## [EXERCISE GOAL]
Begin at the line below that has "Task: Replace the". Stop after the line that has "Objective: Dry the", repeating each line exactly and leaving out the pictures.

Saved data entries:
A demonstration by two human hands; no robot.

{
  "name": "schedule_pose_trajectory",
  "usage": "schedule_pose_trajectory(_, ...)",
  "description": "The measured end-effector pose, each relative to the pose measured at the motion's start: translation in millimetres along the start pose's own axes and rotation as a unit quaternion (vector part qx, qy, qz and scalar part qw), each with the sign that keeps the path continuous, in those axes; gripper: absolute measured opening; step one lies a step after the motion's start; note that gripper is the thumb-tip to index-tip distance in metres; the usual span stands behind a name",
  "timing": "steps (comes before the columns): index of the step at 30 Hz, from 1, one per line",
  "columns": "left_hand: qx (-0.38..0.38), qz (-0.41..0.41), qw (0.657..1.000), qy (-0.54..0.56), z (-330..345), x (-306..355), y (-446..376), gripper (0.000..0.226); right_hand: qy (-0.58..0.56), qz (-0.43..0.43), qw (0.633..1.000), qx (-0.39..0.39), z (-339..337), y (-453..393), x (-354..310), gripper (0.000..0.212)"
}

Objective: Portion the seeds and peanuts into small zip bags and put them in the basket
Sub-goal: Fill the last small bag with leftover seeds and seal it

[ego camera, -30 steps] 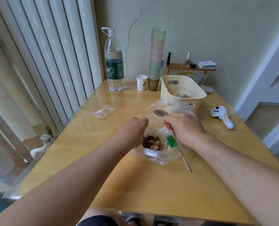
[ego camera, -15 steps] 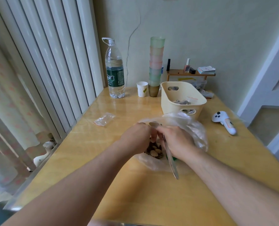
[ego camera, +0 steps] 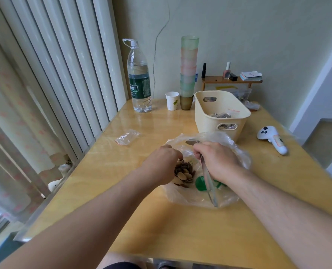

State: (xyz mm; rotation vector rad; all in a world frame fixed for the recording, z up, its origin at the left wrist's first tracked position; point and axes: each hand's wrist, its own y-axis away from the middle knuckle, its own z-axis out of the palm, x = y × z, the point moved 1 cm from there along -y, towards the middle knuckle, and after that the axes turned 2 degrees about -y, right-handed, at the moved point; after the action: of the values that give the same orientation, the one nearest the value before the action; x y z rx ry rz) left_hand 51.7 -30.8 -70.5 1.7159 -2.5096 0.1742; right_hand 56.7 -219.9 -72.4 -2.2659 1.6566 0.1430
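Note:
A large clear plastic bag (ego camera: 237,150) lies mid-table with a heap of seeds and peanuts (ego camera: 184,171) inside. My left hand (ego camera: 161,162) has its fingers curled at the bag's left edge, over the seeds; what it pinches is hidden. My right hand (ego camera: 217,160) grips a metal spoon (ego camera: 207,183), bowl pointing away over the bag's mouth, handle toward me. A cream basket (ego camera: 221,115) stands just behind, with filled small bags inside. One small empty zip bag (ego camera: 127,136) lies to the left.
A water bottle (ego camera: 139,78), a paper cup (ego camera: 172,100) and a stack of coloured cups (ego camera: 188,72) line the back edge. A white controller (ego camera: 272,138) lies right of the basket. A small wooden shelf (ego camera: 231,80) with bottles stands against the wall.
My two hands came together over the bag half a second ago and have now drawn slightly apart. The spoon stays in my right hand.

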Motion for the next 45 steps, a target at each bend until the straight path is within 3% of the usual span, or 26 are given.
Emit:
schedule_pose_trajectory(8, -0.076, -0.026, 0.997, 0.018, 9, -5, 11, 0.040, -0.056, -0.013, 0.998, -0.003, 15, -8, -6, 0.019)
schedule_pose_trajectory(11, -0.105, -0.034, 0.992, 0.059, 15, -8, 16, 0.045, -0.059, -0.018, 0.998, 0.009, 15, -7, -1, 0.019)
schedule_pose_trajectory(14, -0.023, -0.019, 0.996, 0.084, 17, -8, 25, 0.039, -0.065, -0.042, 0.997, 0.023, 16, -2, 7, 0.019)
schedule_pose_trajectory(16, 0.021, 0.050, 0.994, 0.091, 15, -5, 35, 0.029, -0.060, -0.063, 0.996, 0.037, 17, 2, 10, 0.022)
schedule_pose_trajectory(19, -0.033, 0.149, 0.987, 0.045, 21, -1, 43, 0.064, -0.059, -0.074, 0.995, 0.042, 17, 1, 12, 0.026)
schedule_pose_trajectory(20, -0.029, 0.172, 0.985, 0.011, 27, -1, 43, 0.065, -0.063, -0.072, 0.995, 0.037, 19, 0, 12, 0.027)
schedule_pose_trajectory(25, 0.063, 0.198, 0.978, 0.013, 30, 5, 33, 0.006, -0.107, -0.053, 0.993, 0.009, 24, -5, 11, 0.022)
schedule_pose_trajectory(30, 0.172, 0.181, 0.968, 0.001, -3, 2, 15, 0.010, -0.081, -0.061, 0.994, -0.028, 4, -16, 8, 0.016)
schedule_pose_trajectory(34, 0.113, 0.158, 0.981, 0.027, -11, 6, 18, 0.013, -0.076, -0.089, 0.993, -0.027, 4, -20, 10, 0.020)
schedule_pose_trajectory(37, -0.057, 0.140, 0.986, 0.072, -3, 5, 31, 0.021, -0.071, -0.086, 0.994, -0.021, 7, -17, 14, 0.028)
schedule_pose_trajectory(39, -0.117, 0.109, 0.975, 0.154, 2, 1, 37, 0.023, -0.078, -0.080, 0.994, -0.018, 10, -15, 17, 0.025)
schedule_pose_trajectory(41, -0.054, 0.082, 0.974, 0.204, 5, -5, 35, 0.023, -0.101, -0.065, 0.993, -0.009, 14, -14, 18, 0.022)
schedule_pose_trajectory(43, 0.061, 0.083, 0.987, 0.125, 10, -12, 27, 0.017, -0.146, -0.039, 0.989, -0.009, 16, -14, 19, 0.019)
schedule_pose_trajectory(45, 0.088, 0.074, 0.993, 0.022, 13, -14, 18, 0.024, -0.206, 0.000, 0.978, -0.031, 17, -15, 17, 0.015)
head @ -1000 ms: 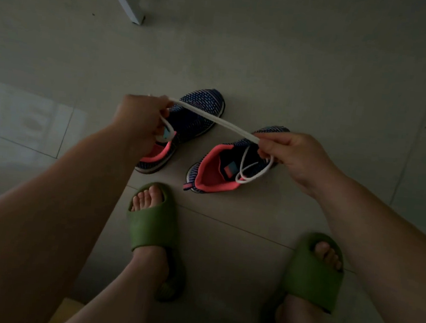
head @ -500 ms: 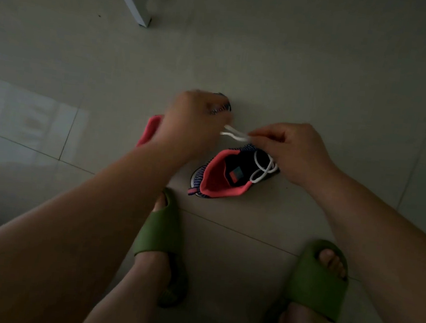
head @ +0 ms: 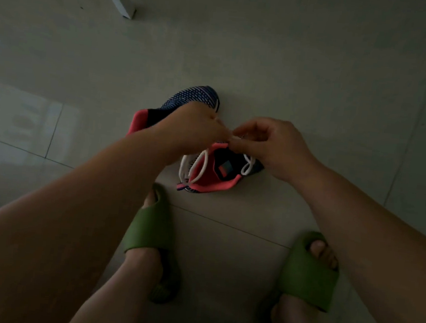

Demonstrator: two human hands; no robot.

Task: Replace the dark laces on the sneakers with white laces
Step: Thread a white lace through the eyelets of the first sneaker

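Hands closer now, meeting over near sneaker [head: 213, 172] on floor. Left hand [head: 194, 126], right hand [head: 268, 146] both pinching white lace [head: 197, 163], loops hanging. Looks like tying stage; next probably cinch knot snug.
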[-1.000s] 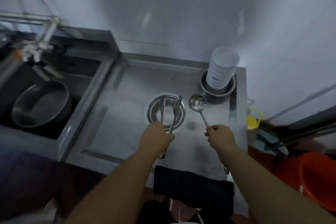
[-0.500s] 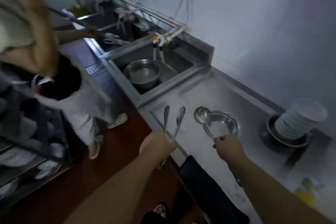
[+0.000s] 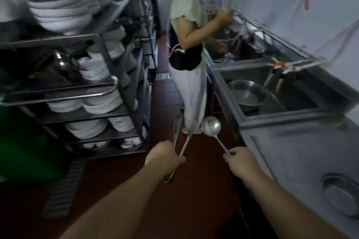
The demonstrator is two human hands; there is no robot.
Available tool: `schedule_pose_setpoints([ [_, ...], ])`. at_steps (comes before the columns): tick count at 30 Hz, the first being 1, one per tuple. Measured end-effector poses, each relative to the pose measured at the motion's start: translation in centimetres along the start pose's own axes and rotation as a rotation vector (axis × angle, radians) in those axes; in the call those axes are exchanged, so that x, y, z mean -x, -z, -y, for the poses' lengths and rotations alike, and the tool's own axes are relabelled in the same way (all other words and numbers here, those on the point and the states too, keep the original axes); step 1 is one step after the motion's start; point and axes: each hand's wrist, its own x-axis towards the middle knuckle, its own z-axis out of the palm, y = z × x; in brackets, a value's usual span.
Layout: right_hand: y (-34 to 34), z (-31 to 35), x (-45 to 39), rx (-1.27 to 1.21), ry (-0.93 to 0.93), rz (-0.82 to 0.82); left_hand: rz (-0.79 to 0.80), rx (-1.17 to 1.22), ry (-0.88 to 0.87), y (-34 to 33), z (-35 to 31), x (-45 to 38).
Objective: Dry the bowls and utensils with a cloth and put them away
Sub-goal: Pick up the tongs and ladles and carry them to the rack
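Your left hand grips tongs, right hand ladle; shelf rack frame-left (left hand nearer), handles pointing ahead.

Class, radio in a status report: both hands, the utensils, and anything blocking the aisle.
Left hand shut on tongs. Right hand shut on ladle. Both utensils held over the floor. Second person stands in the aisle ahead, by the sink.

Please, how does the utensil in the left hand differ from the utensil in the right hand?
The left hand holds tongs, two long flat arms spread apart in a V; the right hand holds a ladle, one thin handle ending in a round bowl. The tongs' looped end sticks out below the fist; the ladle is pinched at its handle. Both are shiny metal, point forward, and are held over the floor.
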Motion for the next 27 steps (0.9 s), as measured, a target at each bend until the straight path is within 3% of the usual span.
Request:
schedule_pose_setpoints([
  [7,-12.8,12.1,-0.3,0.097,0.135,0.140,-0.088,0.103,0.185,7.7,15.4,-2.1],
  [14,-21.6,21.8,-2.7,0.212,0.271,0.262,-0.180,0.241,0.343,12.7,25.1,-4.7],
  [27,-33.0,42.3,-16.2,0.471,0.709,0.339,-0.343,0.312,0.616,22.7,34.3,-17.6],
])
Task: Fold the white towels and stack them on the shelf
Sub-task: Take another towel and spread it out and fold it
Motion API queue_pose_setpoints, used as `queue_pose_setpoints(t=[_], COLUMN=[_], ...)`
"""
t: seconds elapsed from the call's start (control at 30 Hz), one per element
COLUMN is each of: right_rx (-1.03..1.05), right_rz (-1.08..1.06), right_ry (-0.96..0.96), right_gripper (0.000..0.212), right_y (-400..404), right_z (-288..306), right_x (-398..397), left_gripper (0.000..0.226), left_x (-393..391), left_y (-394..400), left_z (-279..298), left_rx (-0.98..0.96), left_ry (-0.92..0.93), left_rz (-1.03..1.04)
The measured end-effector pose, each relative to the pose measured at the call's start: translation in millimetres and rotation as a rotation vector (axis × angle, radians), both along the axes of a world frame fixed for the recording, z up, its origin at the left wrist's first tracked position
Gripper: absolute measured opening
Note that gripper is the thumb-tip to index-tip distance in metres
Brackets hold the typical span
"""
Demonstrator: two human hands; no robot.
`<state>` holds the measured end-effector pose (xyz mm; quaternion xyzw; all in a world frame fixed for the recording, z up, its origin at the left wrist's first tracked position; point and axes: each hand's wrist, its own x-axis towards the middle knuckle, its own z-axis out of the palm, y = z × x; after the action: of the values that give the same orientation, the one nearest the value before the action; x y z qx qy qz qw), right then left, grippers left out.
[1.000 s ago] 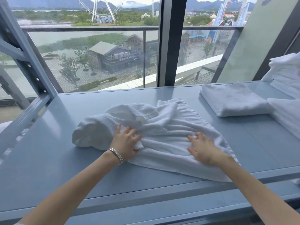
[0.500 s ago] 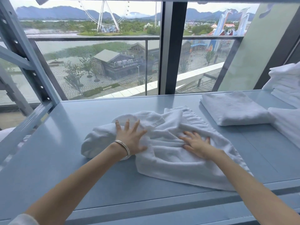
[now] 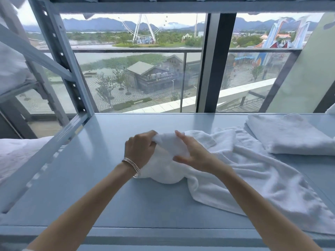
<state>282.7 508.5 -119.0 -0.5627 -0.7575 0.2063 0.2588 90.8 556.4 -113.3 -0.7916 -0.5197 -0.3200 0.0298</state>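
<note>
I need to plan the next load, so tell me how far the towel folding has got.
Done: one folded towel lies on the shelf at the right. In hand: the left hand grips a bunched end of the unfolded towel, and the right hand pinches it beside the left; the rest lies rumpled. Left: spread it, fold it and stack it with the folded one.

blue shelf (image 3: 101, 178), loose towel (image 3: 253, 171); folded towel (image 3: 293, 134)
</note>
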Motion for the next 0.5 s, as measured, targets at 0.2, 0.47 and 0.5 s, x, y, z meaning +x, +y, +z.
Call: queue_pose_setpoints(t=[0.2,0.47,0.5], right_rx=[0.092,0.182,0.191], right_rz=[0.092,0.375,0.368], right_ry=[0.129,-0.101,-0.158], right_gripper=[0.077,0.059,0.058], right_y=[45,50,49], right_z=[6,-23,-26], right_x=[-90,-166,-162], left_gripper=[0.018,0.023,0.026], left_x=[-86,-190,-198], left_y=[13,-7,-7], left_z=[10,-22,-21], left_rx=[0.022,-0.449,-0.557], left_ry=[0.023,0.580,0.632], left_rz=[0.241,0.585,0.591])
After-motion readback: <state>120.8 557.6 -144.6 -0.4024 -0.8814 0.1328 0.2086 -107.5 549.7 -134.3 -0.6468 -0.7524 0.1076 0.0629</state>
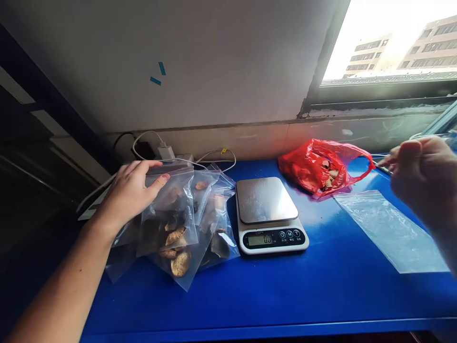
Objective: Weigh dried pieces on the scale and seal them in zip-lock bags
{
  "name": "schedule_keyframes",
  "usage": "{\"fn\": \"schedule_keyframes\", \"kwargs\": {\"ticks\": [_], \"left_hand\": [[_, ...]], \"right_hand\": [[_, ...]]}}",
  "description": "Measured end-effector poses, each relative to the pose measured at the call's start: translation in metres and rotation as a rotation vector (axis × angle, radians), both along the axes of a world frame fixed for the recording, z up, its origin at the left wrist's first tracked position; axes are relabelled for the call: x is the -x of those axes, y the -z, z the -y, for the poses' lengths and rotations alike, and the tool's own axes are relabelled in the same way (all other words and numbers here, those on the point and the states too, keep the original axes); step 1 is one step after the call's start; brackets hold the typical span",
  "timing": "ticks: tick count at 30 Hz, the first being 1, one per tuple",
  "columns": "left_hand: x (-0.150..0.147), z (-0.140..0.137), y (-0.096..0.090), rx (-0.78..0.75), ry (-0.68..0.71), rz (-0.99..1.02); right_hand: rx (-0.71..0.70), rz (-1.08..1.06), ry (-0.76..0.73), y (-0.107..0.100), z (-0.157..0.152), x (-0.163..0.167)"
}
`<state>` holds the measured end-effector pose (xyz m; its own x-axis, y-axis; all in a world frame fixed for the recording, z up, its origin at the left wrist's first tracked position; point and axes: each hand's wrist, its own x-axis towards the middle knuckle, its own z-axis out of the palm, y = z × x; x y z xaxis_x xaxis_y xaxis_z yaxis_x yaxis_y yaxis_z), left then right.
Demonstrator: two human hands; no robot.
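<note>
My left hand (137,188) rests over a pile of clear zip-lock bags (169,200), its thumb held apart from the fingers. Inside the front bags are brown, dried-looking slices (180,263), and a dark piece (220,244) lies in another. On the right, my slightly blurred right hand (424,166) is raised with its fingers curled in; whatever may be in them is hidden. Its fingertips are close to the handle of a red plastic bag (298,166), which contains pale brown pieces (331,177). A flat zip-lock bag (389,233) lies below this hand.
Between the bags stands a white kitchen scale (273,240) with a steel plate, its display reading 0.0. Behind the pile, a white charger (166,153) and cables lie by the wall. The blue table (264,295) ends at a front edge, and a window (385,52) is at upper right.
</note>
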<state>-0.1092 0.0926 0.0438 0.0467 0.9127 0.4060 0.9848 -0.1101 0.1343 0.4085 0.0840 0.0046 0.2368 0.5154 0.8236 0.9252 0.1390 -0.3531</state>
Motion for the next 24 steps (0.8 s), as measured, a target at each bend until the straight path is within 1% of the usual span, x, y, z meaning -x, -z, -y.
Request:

## [RESPONSE BELOW]
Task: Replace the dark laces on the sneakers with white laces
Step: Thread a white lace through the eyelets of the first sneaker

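Hands closer now, meeting over near sneaker [head: 213, 172] on floor. Left hand [head: 194, 126], right hand [head: 268, 146] both pinching white lace [head: 197, 163], loops hanging. Looks like tying stage; next probably cinch knot snug.
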[-1.000s] 
[-0.500s] 
[+0.000s] 
The demonstrator is two human hands; there is no robot.
Available tool: `schedule_pose_setpoints([ [_, ...], ])`. at_steps (comes before the columns): tick count at 30 Hz, the first being 1, one per tuple. Measured end-effector poses, each relative to the pose measured at the motion's start: translation in centimetres along the start pose's own axes and rotation as a rotation vector (axis × angle, radians) in those axes; in the call those axes are exchanged, so that x, y, z mean -x, -z, -y, for the poses' lengths and rotations alike, and the tool's own axes are relabelled in the same way (all other words and numbers here, those on the point and the states too, keep the original axes); step 1 is one step after the motion's start; point and axes: each hand's wrist, its own x-axis towards the middle knuckle, its own z-axis out of the palm, y = z × x; in brackets, a value's usual span.
Layout: right_hand: y (-34 to 34), z (-31 to 35), x (-45 to 39), rx (-1.27 to 1.21), ry (-0.93 to 0.93), rz (-0.82 to 0.82); left_hand: rz (-0.79 to 0.80), rx (-1.17 to 1.22), ry (-0.88 to 0.87), y (-34 to 33), z (-35 to 31), x (-45 to 38).
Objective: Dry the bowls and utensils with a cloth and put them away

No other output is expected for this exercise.